Vialidad Provincial
Trabajadores del Distrito 1 levantaron la medida de fuerza tras firmar un acuerdo por equipamiento vial
Tras una larga y compleja jornada de negociaciones, los trabajadores viales del Distrito 1 lograron destrabar el conflicto que mantenían vigente, luego de sellar un acuerdo definitivo tanto con el Ejecutivo de la Provincia como con la dirección de la empresa. El acta firmada da respuesta a la totalidad de las problemáticas operativas y de infraestructura que los operarios venían reclamando.
El punto central del acuerdo establece que el Ejecutivo se compromete de manera inmediata a llamar a una licitación pública para la adquisición de un camión volcador pesado (tipo "Tatú"), provisto con una caja de carga no menor a los 18 metros cúbicos.
Respuestas a la crisis del agua en Vaca Muerta
Frente a las complejidades climáticas y operativas de la región, los representantes gremiales destacaron los avances en materia de riego: "Todos sabemos que acá tenemos un problema serio con el tema del agua en todo lo que es la Zona Vaca Muerta. En el verano, con el tema de la sequía, necesitás dar soluciones rápidas", explicaron.
Para mitigar esta situación de forma urgente, se pautó el envío de una cisterna de 25.000 litros que será acoplada al carretón disponible en la base. De forma complementaria, el Ejecutivo gestionará un tanque de agua plástico equipado con un sistema "fusible", diseñado para montarse y desmontarse rápidamente ante contingencias climáticas o viales.
Plan de enripiado y presupuesto para el próximo año
Pensando en el mediano plazo, las autoridades asumieron el compromiso de evaluar, dentro del Presupuesto Oficial 2027, la compra de una segunda unidad pesada. El objetivo de la organización es conformar una cuadrilla eficiente de enripiado, sumando estos equipos de gran porte a los dos camiones chicos de 6 metros cúbicos con los que cuenta actualmente el distrito, evitando así el desgaste prematuro de la maquinaria nueva.

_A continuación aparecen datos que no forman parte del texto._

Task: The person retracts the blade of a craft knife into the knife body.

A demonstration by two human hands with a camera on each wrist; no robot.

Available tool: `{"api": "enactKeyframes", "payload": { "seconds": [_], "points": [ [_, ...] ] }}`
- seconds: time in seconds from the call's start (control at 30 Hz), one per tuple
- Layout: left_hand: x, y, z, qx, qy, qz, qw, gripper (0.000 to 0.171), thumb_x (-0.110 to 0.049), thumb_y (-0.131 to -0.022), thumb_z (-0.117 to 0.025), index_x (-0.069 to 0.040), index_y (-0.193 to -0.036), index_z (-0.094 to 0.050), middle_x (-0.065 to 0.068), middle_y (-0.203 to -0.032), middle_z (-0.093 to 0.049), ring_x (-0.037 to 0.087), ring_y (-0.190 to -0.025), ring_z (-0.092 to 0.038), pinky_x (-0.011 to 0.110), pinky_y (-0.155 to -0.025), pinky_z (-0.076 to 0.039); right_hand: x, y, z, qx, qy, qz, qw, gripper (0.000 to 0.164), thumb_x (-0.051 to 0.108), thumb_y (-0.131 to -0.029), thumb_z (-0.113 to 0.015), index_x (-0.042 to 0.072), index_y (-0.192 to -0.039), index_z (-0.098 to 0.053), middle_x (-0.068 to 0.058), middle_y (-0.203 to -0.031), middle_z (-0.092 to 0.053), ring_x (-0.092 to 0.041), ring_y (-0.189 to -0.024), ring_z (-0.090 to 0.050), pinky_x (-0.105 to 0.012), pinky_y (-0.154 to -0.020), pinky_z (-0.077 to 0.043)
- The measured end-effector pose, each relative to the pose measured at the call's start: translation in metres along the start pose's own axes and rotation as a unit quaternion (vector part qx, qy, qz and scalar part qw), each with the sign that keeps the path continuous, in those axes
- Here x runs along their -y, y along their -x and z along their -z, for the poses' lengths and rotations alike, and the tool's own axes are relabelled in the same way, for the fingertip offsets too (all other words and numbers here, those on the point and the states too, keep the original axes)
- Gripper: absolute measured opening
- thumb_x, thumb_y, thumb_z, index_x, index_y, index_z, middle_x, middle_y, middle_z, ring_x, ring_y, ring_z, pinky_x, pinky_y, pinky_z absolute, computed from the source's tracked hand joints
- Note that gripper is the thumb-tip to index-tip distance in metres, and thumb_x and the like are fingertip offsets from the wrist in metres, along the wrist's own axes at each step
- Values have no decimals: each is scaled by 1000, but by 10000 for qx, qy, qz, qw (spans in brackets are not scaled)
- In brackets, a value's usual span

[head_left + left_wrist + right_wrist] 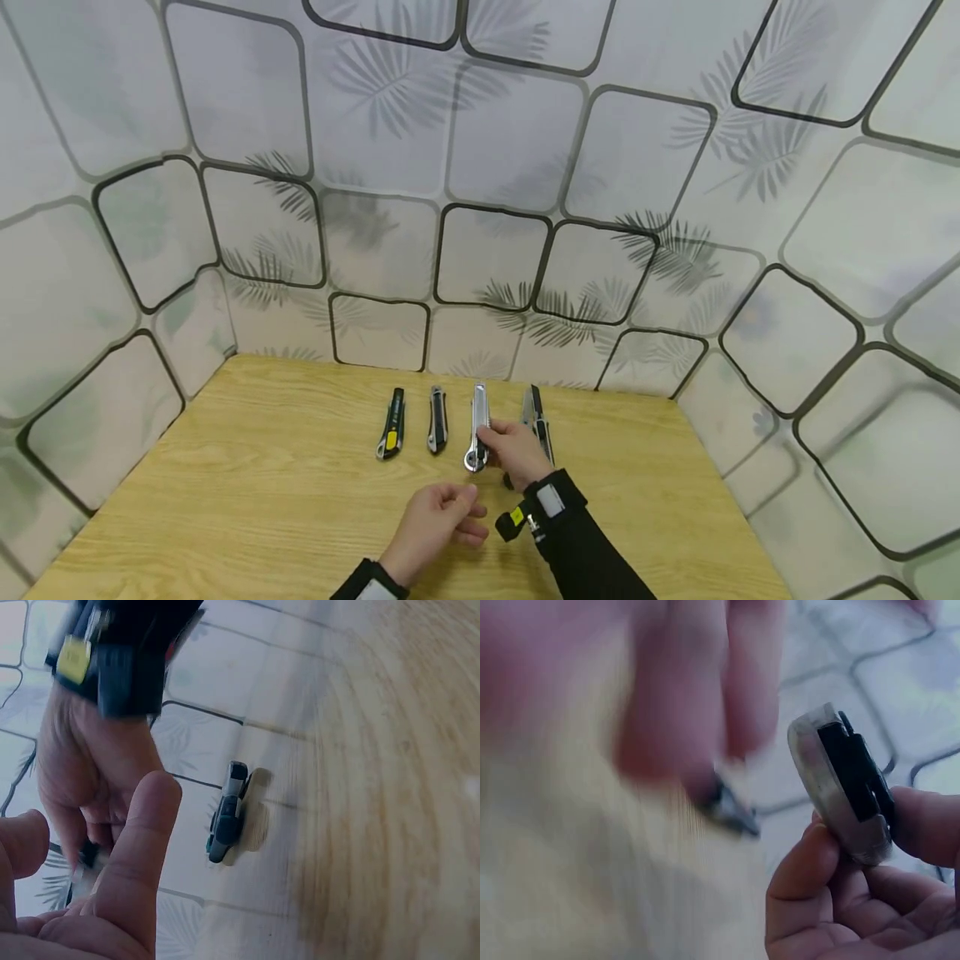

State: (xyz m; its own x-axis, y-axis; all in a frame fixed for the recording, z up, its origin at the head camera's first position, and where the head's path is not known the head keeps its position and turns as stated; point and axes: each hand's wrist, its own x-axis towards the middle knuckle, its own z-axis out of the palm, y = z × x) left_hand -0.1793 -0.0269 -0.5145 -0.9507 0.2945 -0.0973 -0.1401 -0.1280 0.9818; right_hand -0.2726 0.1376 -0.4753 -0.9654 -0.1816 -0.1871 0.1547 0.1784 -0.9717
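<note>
My right hand point(517, 450) pinches a silver box cutter point(477, 417) between thumb and fingers. In the right wrist view, the cutter point(844, 784), with a black slider along its side, is held up off the table. My left hand point(435, 529) is below it, nearer to me, fingers loosely bent and holding nothing. On the table to the left lie a dark box cutter with a yellow slider point(392, 425) and a grey-and-black one point(437, 419). Right of the held cutter, a black-and-silver cutter point(542, 427) and a greyer one point(527, 407) are partly hidden by my right hand.
The cutters stand in a row on a light wood table point(247, 475). Patterned wall covering point(495, 250) rises behind the table's back edge and on both sides. A black wrist strap with a small yellow-marked device point(513, 521) hangs by my right wrist.
</note>
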Motion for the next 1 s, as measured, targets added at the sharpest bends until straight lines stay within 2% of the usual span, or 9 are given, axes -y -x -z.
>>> {"api": "enactKeyframes", "payload": {
  "seconds": [0.13,0.27,0.37,0.5,0.6,0.77,0.8,0.9,1.0],
  "points": [
    [0,2,-1,116,1,79,9999,51,-30,-111,-59,18,-131,-59,27,-113,-77,23,-84,-81,39,-76,-68,0,-28,0,-374,1016,-139,9940,36,19,-106,-66,-7,-131,-70,-5,-93,-73,-8,-73,-64,-24,-67,-57],
    [-2,2,0,153,-40,281,9995,49,-31,-111,-60,14,-131,-61,25,-115,-77,19,-85,-80,38,-77,-68,-4,-47,-3,-614,2092,-211,9757,35,19,-103,-71,-4,-130,-73,-13,-100,-77,-15,-74,-67,-25,-63,-54],
    [-3,2,1,197,-68,362,9991,49,-32,-111,-60,12,-132,-62,24,-116,-77,19,-86,-80,38,-78,-68,-6,-54,-6,-731,2888,-163,9545,35,22,-103,-72,-1,-129,-75,-18,-111,-79,-26,-88,-73,-33,-71,-59],
    [-3,0,3,234,-109,295,9992,49,-32,-111,-60,12,-131,-62,24,-116,-77,20,-87,-81,38,-79,-68,-5,-59,-10,-878,3681,156,9255,35,26,-102,-74,0,-124,-78,-20,-122,-78,-38,-112,-74,-46,-94,-62],
    [-3,0,4,223,-133,236,9994,48,-31,-112,-59,12,-131,-62,24,-116,-77,21,-87,-81,38,-78,-68,-5,-57,-11,-927,3866,377,9168,36,26,-100,-76,-3,-121,-78,-22,-122,-78,-42,-116,-72,-51,-97,-61],
    [-3,0,4,140,-186,165,9996,47,-29,-112,-59,14,-130,-62,25,-113,-77,21,-85,-80,38,-76,-68,-2,-41,11,-926,3528,516,9297,42,26,-102,-73,-6,-129,-73,-25,-122,-76,-41,-112,-73,-51,-94,-61],
    [-3,0,4,118,-192,166,9996,46,-28,-112,-58,15,-130,-62,25,-113,-77,21,-85,-80,38,-76,-68,-2,-38,19,-1024,3530,562,9283,42,26,-103,-71,-6,-131,-71,-25,-122,-76,-40,-111,-73,-50,-93,-61],
    [-4,-1,2,64,-222,187,9996,45,-28,-112,-58,14,-130,-63,24,-112,-78,20,-84,-80,37,-74,-68,-6,-26,51,-1498,3724,623,9138,42,24,-105,-68,-8,-132,-70,-25,-116,-76,-38,-101,-73,-50,-87,-61],
    [-3,-1,2,36,-284,244,9993,44,-28,-112,-58,12,-130,-63,21,-110,-78,19,-82,-79,36,-72,-68,-17,-17,78,-1846,4011,325,8967,44,25,-105,-68,-9,-133,-69,-27,-116,-76,-40,-100,-73,-52,-88,-60]
  ]
}}
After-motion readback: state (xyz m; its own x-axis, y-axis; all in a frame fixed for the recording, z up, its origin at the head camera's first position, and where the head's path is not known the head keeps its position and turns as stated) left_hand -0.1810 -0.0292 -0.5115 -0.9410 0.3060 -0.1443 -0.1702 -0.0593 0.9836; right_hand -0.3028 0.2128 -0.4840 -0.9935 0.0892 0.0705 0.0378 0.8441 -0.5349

Cláusula de paz social y estabilidad laboral
Finalmente, el primer punto exigido por la representación de los trabajadores quedó debidamente garantizado en el papel: el Ejecutivo se comprometió formalmente a no tomar ningún tipo de represalia ni medidas sancionatorias contra los operarios que sostuvieron el reclamo. La mayor preocupación del sector radicaba en posibles bajas hacia los trabajadores eventuales o bajo la modalidad de contrato, situación que quedó completamente descartada tras la firma del documento.